▶ _Instructions to follow_
Go line by line through the records below. Copy whichever lines contain the string "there".

##############################

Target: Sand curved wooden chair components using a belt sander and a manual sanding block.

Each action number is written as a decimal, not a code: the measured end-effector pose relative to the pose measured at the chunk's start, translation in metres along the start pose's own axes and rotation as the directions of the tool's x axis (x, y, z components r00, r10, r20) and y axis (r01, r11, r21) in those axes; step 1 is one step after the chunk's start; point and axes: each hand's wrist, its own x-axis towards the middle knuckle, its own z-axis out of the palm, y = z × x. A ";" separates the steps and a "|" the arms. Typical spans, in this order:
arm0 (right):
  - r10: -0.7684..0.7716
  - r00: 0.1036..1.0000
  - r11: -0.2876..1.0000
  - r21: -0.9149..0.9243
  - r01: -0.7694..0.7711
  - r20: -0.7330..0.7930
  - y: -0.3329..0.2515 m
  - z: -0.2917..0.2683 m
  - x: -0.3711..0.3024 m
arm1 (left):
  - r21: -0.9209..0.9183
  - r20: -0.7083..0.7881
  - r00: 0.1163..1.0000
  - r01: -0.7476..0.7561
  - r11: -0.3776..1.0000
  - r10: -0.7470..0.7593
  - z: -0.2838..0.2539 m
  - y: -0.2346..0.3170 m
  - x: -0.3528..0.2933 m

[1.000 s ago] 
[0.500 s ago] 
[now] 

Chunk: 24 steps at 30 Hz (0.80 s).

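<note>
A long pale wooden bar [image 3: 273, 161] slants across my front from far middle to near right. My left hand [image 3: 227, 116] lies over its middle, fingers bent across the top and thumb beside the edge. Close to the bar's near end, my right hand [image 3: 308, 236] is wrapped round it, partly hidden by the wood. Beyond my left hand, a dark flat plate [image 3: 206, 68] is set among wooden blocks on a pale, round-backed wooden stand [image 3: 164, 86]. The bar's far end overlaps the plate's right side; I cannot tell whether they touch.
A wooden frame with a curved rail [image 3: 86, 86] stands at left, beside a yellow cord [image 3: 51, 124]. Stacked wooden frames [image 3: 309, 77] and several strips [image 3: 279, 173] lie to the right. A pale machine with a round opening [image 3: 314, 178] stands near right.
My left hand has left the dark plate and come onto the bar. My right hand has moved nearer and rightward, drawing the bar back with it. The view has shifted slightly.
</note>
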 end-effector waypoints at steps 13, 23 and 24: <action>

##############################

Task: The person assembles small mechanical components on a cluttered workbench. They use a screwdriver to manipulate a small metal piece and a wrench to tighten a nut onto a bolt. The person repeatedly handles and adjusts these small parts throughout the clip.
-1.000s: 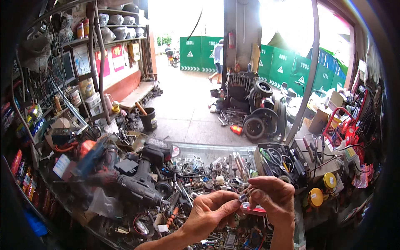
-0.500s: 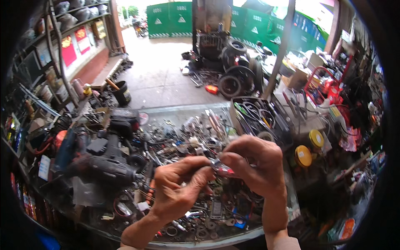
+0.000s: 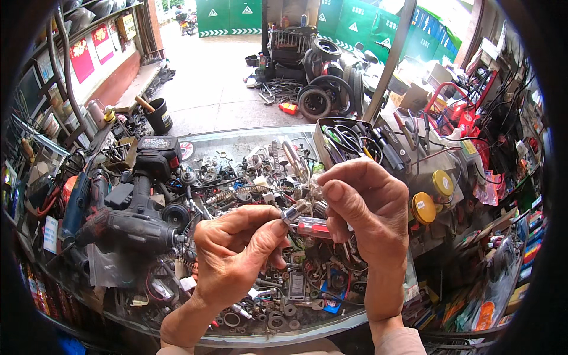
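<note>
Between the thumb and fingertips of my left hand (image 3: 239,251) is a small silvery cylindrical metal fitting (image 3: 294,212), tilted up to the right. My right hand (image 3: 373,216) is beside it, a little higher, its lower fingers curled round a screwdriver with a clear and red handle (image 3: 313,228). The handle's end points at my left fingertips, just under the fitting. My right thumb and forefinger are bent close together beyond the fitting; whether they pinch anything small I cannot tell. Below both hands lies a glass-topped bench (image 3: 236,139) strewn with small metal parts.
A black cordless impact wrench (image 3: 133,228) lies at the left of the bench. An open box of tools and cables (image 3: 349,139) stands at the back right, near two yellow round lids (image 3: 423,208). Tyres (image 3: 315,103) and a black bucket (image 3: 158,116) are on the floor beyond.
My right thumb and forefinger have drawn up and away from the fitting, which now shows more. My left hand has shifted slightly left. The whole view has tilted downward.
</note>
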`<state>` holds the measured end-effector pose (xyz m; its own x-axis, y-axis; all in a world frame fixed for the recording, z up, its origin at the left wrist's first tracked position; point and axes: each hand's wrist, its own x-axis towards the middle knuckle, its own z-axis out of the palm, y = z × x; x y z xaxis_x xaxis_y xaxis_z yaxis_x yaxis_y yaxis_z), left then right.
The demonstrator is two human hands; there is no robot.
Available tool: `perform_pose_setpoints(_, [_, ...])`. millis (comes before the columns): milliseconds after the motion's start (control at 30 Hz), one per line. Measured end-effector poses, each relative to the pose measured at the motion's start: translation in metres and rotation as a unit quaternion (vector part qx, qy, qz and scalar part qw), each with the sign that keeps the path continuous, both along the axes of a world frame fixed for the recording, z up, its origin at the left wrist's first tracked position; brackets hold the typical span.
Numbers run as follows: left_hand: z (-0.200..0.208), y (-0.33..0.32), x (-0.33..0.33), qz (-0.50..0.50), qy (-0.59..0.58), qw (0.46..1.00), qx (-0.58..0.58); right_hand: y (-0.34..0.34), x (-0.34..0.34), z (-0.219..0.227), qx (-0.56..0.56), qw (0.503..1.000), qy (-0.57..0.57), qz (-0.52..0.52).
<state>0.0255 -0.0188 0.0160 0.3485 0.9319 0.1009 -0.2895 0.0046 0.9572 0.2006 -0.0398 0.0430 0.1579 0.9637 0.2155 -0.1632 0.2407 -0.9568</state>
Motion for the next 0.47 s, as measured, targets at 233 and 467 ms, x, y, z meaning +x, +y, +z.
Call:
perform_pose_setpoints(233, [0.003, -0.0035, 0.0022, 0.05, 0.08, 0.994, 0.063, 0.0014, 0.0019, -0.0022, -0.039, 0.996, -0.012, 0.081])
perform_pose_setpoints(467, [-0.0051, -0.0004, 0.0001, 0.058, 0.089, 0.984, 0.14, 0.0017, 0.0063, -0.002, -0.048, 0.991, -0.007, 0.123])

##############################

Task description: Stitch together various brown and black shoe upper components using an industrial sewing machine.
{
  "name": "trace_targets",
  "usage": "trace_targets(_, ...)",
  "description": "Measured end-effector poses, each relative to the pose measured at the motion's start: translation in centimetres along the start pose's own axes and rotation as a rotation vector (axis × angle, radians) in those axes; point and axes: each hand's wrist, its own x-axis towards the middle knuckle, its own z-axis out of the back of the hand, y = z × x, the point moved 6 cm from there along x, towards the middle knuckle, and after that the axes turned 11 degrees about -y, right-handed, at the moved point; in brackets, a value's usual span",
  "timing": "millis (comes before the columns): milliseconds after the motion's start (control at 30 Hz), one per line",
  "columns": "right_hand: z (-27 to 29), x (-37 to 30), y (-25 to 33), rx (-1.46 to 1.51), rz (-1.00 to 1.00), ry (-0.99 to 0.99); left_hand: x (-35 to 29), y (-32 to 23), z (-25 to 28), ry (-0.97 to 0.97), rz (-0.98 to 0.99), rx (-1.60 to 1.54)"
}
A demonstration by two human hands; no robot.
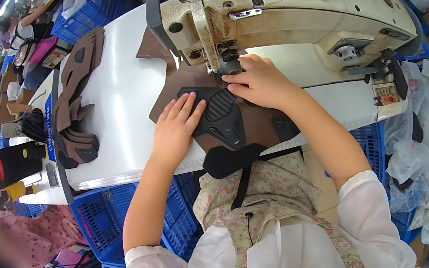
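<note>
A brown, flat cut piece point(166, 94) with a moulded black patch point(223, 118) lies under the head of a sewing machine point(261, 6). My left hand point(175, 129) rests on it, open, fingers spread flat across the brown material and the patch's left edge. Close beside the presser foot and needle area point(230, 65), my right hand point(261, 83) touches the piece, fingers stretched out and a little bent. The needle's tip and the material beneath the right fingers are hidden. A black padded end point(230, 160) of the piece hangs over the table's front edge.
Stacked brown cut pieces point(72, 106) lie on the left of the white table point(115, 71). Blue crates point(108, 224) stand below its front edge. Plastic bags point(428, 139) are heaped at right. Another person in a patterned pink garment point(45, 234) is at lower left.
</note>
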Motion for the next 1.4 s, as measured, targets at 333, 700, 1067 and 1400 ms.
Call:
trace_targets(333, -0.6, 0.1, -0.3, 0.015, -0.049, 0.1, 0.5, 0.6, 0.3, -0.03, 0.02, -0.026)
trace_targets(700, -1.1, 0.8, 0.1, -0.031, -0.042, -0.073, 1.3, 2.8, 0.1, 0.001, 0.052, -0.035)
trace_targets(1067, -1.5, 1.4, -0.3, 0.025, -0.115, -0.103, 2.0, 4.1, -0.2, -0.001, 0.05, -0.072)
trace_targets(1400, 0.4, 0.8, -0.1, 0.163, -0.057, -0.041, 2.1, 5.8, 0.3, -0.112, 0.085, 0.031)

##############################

▶ _Result of the task_
The demonstrator is two human hands; there is no robot.
  "description": "Measured end-effector poses, each relative to the pose measured at the motion's start: translation in centimetres along the start pose's own axes and rotation as a rotation vector (axis × angle, radians) in those axes; point and axes: each hand's wrist, its own x-axis towards the middle knuckle, its own z-axis out of the back of the hand, y = z × x, the point moved 6 cm from there along x, towards the middle knuckle, and after that the axes turned 11 degrees about -y, right-handed, at the moved point; in brackets, a value's usual span",

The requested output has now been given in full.